WHAT IS BEING ASKED
Your job is to print the listing exactly.

COLLECTED DATA
........
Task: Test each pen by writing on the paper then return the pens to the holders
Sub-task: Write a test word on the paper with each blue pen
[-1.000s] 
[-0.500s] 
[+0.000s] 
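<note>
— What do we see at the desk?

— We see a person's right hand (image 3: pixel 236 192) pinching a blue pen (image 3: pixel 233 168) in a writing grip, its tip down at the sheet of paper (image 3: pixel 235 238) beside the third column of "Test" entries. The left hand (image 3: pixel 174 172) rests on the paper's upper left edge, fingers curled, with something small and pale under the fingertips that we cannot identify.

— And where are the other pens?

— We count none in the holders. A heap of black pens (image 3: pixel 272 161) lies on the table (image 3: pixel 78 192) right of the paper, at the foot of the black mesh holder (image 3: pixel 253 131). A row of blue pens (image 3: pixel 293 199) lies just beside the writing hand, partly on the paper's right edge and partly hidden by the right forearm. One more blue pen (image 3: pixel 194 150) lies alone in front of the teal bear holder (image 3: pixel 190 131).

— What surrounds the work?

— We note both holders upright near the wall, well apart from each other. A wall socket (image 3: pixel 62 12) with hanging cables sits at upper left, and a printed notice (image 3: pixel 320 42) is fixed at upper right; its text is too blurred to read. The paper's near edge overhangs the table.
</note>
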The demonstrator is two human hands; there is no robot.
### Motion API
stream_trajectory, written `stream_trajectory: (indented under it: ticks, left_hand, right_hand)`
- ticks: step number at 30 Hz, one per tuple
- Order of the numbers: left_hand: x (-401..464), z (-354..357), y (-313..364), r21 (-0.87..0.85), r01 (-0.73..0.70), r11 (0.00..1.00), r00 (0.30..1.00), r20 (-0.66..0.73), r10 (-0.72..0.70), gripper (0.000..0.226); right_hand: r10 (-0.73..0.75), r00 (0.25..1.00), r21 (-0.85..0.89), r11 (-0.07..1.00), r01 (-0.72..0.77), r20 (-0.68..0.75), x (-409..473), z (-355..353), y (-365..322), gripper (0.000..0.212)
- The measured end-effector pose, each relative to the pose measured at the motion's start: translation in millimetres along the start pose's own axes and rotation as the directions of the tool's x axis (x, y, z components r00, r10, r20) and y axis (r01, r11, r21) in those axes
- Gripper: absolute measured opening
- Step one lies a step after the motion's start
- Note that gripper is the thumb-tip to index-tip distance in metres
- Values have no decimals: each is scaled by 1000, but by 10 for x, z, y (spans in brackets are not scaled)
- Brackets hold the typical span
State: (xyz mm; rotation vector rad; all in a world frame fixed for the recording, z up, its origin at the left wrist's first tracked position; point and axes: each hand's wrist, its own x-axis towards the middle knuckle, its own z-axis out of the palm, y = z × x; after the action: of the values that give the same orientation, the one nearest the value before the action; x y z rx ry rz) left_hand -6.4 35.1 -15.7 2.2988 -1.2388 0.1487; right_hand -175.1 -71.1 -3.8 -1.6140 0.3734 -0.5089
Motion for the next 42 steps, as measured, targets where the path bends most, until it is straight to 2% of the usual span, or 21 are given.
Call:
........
SOLUTION FOR THIS TASK
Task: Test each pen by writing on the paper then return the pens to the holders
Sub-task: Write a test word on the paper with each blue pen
[-1.000s] 
[-0.500s] 
[+0.000s] 
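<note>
— What do we see at the desk?

— We see a person's right hand (image 3: pixel 236 192) pinching a blue pen (image 3: pixel 233 168) in a writing grip, its tip down at the sheet of paper (image 3: pixel 235 238) beside the third column of "Test" entries. The left hand (image 3: pixel 174 172) rests on the paper's upper left edge, fingers curled, with something small and pale under the fingertips that we cannot identify.

— And where are the other pens?

— We count none in the holders. A heap of black pens (image 3: pixel 272 161) lies on the table (image 3: pixel 78 192) right of the paper, at the foot of the black mesh holder (image 3: pixel 253 131). A row of blue pens (image 3: pixel 293 199) lies just beside the writing hand, partly on the paper's right edge and partly hidden by the right forearm. One more blue pen (image 3: pixel 194 150) lies alone in front of the teal bear holder (image 3: pixel 190 131).

— What surrounds the work?

— We note both holders upright near the wall, well apart from each other. A wall socket (image 3: pixel 62 12) with hanging cables sits at upper left, and a printed notice (image 3: pixel 320 42) is fixed at upper right; its text is too blurred to read. The paper's near edge overhangs the table.
</note>
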The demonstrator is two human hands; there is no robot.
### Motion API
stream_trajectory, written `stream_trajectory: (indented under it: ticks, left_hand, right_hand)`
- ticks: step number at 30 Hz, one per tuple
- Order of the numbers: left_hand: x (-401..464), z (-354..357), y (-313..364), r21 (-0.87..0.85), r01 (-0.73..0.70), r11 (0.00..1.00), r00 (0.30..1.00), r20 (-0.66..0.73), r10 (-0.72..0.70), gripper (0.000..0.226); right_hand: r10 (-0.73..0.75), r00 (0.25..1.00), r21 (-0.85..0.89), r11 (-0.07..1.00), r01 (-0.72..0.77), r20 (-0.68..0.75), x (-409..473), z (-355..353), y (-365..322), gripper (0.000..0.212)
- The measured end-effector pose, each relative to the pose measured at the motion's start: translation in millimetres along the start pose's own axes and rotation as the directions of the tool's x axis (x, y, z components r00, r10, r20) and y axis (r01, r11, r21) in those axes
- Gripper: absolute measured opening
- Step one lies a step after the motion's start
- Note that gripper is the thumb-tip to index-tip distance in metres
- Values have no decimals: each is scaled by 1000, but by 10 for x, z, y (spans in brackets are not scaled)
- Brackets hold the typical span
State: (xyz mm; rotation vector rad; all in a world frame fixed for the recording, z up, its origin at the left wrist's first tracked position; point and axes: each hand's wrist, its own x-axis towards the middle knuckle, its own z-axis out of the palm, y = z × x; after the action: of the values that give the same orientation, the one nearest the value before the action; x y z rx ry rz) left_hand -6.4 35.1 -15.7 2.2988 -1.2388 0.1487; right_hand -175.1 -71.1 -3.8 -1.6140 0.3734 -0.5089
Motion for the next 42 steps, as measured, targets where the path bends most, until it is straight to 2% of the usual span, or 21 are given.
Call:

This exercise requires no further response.